About this task: Go through the material under this sentence. Return every line holding "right".

[Start of Attachment]

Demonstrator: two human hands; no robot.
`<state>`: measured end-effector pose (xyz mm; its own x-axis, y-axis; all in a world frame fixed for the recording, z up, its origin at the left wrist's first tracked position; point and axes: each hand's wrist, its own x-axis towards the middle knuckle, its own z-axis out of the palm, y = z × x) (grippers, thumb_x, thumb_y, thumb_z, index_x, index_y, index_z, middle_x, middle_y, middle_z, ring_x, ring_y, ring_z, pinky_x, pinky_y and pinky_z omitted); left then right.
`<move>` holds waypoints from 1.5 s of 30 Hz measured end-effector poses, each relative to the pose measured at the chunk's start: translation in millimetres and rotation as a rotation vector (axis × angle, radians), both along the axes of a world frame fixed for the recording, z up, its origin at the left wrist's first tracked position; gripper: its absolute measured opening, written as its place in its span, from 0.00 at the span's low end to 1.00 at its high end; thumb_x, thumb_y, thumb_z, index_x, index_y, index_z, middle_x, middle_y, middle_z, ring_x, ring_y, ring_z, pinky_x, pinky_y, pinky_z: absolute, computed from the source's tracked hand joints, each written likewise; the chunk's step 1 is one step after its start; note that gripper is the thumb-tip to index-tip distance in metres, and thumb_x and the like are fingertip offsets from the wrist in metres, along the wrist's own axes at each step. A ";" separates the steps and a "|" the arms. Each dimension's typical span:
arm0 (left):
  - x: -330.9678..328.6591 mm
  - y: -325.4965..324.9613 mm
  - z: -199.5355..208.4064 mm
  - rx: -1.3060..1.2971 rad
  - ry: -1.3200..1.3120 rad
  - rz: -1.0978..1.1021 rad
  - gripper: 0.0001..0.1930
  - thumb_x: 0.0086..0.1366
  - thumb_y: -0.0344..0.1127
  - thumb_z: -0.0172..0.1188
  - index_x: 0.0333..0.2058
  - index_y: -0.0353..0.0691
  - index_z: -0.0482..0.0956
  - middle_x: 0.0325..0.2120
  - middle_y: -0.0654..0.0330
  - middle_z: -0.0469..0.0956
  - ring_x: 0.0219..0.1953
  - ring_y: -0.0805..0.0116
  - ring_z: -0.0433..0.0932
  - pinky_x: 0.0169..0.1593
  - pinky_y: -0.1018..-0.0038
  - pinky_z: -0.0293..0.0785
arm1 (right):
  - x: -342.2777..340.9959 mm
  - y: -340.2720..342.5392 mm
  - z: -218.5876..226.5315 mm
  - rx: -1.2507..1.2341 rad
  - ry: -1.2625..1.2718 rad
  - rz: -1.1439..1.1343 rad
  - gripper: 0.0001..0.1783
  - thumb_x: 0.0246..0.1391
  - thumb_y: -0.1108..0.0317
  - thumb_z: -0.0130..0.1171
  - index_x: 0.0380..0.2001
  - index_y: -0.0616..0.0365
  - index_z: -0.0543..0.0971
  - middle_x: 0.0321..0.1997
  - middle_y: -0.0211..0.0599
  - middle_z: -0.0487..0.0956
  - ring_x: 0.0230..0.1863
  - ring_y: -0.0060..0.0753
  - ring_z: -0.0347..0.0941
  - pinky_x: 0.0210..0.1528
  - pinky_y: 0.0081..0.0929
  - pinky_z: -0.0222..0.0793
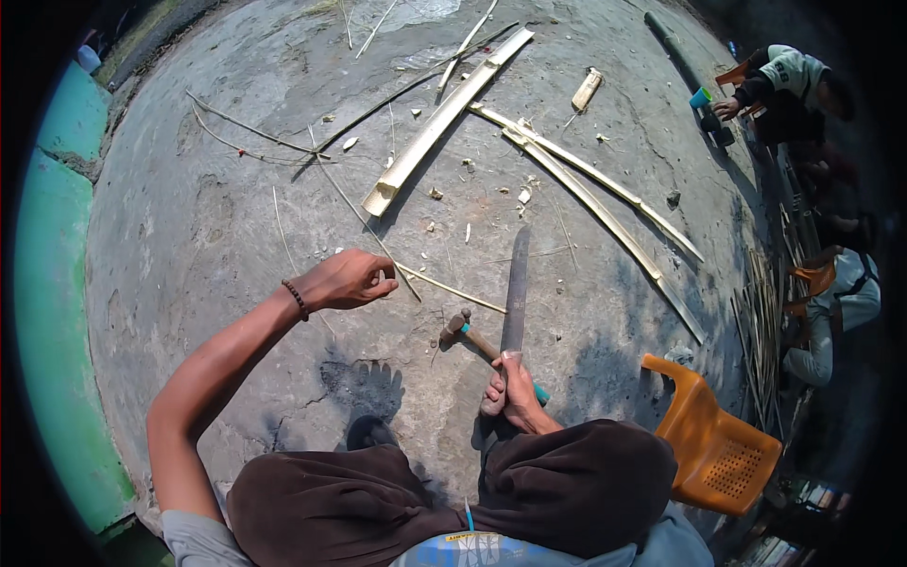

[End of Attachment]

Result of this task:
`<state>`: measured end-effector pose (xyz mm; its own x-axis, y-axis; all in a world frame fixed for the recording, z up, its origin at the left wrist's first tracked position; point and axes: each hand's wrist, its own x-axis towards the middle knuckle, its own z-axis out of the palm, y = z × x) (grippers, thumb_x, thumb_y, thumb_z, index_x, index_y, index_z, middle_x, middle_y, middle_z, ring_x, ring_y, ring_z, pinky_x, pinky_y and pinky_z omitted); left then right.
arm1 (right):

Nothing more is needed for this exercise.